I’ve been searching high and low for a Cannes film that would take the strut out of Perez, and now…glory hallelujah!

On top of which Anora isn’t the least bit wokey — no militant trans or gay stuff, no #MeToo currents, no POC or progressive castings, no 2024 Academy mandate inclusions for their own sake and in fact blissfully free of that whole pain-in-the-ass checklist mindset.

Baker’s loud, coarse and emotionally forceful film, mostly set in southern Brooklyn (an area close to Coney Island and Little Odessa) with two side journeys to Las Vegas, is entirely about straight white trash, and yet a certain amount of soul, grace and dignity are allowed to emerge at the very end.

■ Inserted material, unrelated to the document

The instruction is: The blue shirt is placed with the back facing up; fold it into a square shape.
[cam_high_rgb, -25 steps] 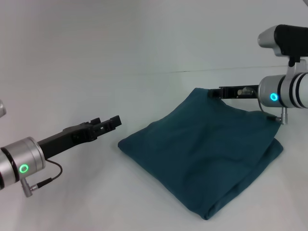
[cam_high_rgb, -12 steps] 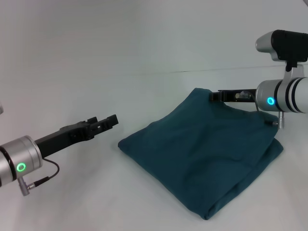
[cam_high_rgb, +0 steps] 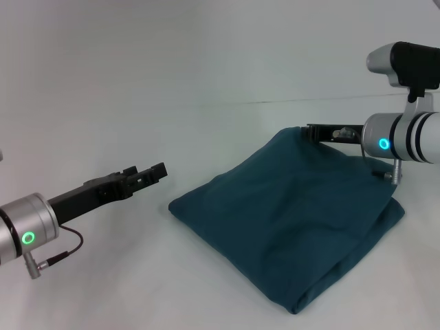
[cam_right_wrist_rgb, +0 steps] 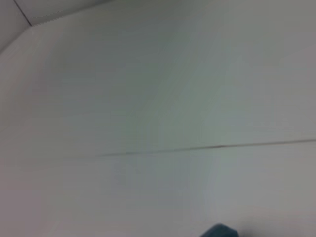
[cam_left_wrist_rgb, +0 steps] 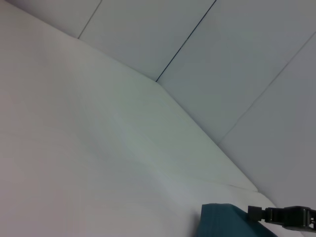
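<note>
The blue shirt lies folded into a rough square on the white table, one corner toward me and plain fabric up. Its far corner also shows in the left wrist view and the right wrist view. My right gripper hovers just above and behind that far corner, pointing left and holding nothing; the left wrist view shows it too. My left gripper hangs open and empty over bare table, a short way left of the shirt's left corner.
The white table runs back to a seam where it meets the pale wall. Bare surface lies left of and in front of the shirt.
The right gripper has lifted slightly off the shirt's far corner and shifted a little right. The left arm has eased back toward the left. The shirt has not moved.
</note>
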### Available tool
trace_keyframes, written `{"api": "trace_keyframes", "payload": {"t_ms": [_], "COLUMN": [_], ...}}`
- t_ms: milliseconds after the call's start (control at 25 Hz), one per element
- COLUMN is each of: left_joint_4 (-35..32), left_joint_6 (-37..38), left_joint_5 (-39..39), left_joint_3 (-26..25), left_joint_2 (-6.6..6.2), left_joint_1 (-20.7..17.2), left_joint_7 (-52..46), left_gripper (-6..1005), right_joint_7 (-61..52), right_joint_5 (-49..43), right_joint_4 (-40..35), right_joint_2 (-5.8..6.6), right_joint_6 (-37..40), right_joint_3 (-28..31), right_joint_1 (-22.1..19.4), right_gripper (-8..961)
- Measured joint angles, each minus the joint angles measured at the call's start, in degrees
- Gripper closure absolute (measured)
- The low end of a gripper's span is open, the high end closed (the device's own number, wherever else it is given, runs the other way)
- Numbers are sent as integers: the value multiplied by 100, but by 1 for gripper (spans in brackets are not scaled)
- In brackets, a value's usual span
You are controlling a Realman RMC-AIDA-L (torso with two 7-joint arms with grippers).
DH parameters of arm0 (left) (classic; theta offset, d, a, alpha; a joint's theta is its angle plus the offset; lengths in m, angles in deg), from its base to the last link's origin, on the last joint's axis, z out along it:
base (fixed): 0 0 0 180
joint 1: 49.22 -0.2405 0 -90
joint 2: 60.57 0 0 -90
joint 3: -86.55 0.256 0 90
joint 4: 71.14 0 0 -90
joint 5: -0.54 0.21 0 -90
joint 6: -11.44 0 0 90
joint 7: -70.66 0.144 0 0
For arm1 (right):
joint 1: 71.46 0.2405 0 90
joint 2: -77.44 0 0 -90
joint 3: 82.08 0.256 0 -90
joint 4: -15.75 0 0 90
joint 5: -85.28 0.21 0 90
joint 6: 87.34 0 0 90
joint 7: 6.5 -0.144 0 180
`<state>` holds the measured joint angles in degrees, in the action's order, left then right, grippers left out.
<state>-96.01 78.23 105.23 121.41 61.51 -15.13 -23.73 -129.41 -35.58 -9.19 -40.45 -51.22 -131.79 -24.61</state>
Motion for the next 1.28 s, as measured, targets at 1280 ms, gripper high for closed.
{"api": "trace_keyframes", "payload": {"t_ms": [1280], "left_joint_4": [-18], "left_joint_6": [1], "left_joint_5": [8], "left_joint_3": [-14], "left_joint_2": [0], "left_joint_1": [-29], "left_joint_7": [-53], "left_gripper": [125], "right_joint_7": [768], "right_joint_5": [594], "right_joint_4": [-244], "right_joint_2": [-11], "right_joint_6": [-280], "right_joint_3": [-33], "right_joint_1": [-132], "right_gripper": [898]}}
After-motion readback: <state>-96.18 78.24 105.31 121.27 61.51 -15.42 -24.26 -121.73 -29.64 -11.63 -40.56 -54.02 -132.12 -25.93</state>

It’s basically a social-conflict, family-values story (written as well as directed by Baker) about money, sex, arrogance, rage, outsider sturm und drang and a truly bountiful blend of incredible bullshit, screaming hostility and straight talk.

The first act is exasperating (mostly vulgar behavior by profligate 20something party animals) but once a certain family gets involved…look out.

The Anora battle is between the cynical, sex-working, Russian-descended titular character (Mikey Madison, who played the hysterical, screechy-voiced Susan Atkins in Once Upon a Time in Hollywood) who prefers the colloquial “Ani” vs. a demimonde of vulgar, grotesquely wealthy Russians, principally Mark Eydelshteyn’s Ivan, the wasteful-idiot son of a Russian oligarch, and one or two none-too-bright Armenians.

And yet it ends on a note of honest emotional admission and revelation even. There’s actually a decent dude in this film, played by Yuriy Borisov…a Russian fellow who isn’t a ferociously propulsive wolverine…imagine.

Madison is a revelation — she deserves to win the Best Actress prize. Out of the blue, her career has been high-octaned and then some.

Neon is distributing Anora — easily the strongest film they’ve ever gotten their mitts on.

Friendo onokayEmilia Perez: “It feels like AI Almodóvar. It checks 17 boxes, but it’s not moving — you don’t swoon. It’s actually rather conservative when it comes to the trans thing. Ten years from now, it’ll play like a trans minstrel show.”